VPNs and other privacy tools are for the underprivileged what tax heavens are for the wealthy: a way to secure your own rights when those tasked with protecting them go rogue.
Large portions of the Internet went on fire after the European Parliament voted in favor of the controversial Article 13 which, if applied thoroughly, will make the little guy’s access to culture online a nightmare, in part because those who produce culture and are not backed by multi-billionaires, will not be able to meet the absurd legal demands.
Whether Article 13 will be enforceable in any meaningful way remains. After all, there are vast swaths of EU law that have never been enforced, not least because they are unenforceable in how they’re written.
Article 13, though, represents just the most recent attack by powerful institutions upon the individual right to privacy.

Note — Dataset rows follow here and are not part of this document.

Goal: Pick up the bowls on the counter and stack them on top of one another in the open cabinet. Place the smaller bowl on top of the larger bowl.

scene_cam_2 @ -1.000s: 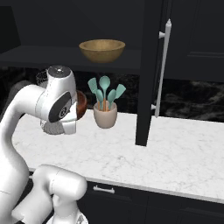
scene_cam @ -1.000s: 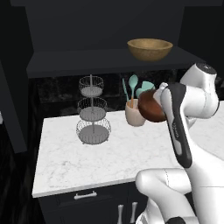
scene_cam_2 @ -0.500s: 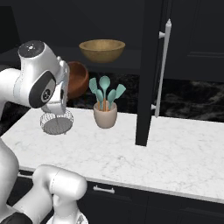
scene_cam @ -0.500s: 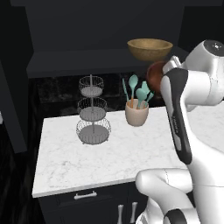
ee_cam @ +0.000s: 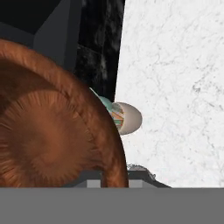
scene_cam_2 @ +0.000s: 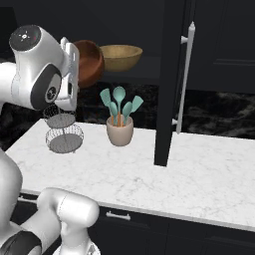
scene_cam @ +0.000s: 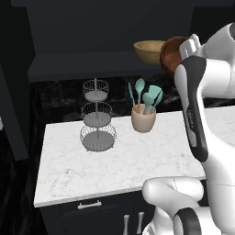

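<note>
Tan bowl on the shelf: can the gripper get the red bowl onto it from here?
Probably yes. The red bowl hangs tilted in the shut gripper, level with the tan bowl and beside it; nothing stands between them.

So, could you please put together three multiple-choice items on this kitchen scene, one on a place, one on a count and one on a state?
1. Where is the larger bowl?
A. On the shelf of the open cabinet
B. On the counter beside the wire stand
C. In the utensil cup

2. How many tiers does the wire basket stand have?
A. One
B. Three
C. Five

3. What is the state of the smaller bowl?
A. Resting flat on the counter
B. Upside down on the wire stand
C. Held up in the gripper, tilted on its side, next to the larger bowl

Answers:
1. A, both base views show the tan bowl up on the dark shelf.
2. B, three stacked baskets show in the left base view.
3. C, both base views show it raised at the arm's end near shelf height, and the hand view shows its hollow close up.
</note>
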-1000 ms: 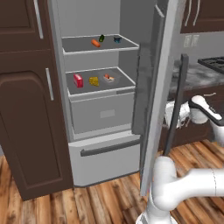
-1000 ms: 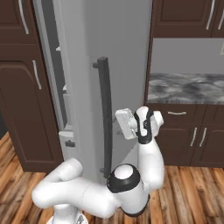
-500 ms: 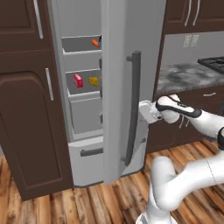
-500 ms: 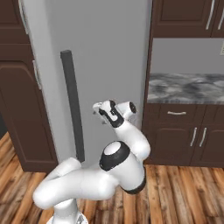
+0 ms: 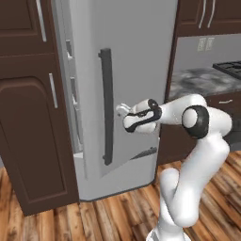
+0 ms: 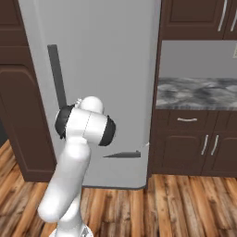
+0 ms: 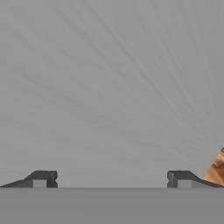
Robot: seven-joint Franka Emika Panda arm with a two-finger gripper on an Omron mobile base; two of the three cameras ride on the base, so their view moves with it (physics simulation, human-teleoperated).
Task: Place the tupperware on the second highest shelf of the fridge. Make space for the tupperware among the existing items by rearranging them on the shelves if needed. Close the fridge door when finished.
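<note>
The grey fridge door (image 5: 136, 70) stands almost shut, leaving a thin gap on its left side (image 5: 71, 99) where the shelf edges barely show. Its dark vertical handle (image 5: 107, 108) faces me. My gripper (image 5: 121, 110) rests against the door face just right of the handle. In the hand view the door surface (image 7: 109, 78) is very close, and the fingertips (image 7: 41, 178) stand wide apart, open, with nothing between them. The tupperware and the shelf items are hidden behind the door. From the right base view, the door (image 6: 102, 55) and the handle (image 6: 56, 76) appear behind my arm.
Dark wood cabinets (image 5: 28, 141) flank the fridge on the left. A marble counter (image 6: 199, 92) with drawers below lies to the right, with a stove edge (image 5: 229, 68) beyond it. The lower freezer drawer handle (image 6: 122, 154) sits near the wooden floor (image 6: 162, 203).
The fridge door has swung from wide open to almost shut, with my gripper moving left against it. The shelves and their items have gone out of sight.
</note>
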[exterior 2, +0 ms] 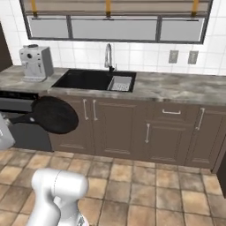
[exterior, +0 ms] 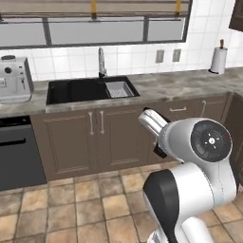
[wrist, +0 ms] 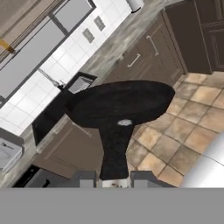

While private institutions – such as Google – violate your privacy by collecting data about your location, your purchase habits, your favorite cultural icons, your religious preferences, or indeed your sexual habits, State institutions violate your right to privacy either by making it impossible to access confidential material anonymously (see for example the porn license to be introduced in April in the United Kingdom) or by outright censoring entire sections of the Internet because they don’t fit the ideological view of the political elite at a particular moment.
One of the most often-wrongly quoted utterances by Thomas Jefferson is the quote about liberty yielding in his letter to Edward Carrington in 1788 in which Jefferson said: “The natural progress of things is for liberty to yield and government to gain ground.”
Often this is quoted in reverse as “The natural progress is for government to gain ground and liberty to yield,” thus placing the blame primarily or exclusively on government. But in the original and accurate quote, Thomas Jefferson had it right: it is the natural progression for people to lower their guard, yield their liberty, and then, and only then, the government (and other powerful private institutions) gain ground.
That’s where privacy measures now available essentially for everyone come in: It is first and foremost our responsibility as individuals to exert our right to privacy and not to wait for powerful institutions to go for it and then worry about it when it may indeed be too late.
The privileged, the wealthy, and the well-connected have always had ways to go around legislation, policies, and practices that impeded their rights. But it is the Internet that is the great equalizer that allowed for the first time in human history for the underprivileged to compete on equal terms for the last 20 or so years.
The fact that this has worked somewhat well for the previous two decades doesn’t mean it will necessarily work just as well in the next two decades.
Liberty and privacy on the Internet are presumed, but it is not a given unless the user makes it so. Just like freedom of speech is assumed in civilized countries but it is not a given unless the citizenry consistently fights to keep it so.
When the idea of encryption first emerged, it was viewed as a fad or as a weird concern for the overly paranoid. Not many years down the line, it became standard procedure, and nowadays, modern browsers treat unencrypted websites as inherently suspicious. The result is everyone surfing the web more securely, not just those privileged enough to work in IT or in a multi-billion corporation that can afford the knowledge.
The exact process will necessarily have to happen with privacy as well. And VPNs are an inherent part of that effort. The well-off can fly to another country or order the unavailable content from another country by paying extra. VPNs are the great equalizer, allowing anyone to be discrete while still participating in the global village that the Internet is.
You don’t have to justify to anyone why you want to be discrete on the Internet any more than you have to justify why you want to be able to spread a certain ideology, practice a particular religion or purchase the work of a certain author. It is your right to be discrete and your prerogative to claim it whenever you want.
And it is particularly important for the underprivileged to exercise their right to be discrete more often because it is the underprivileged who tend to be targeted the most by predatory advertising, arbitrary prosecution under totalitarian laws, or harassment (either by their employers or by law enforcement).
Taking back control over your online presence is not an obligation. Indeed some people are content enough with the status quo. But it is a right that can and should be asserted.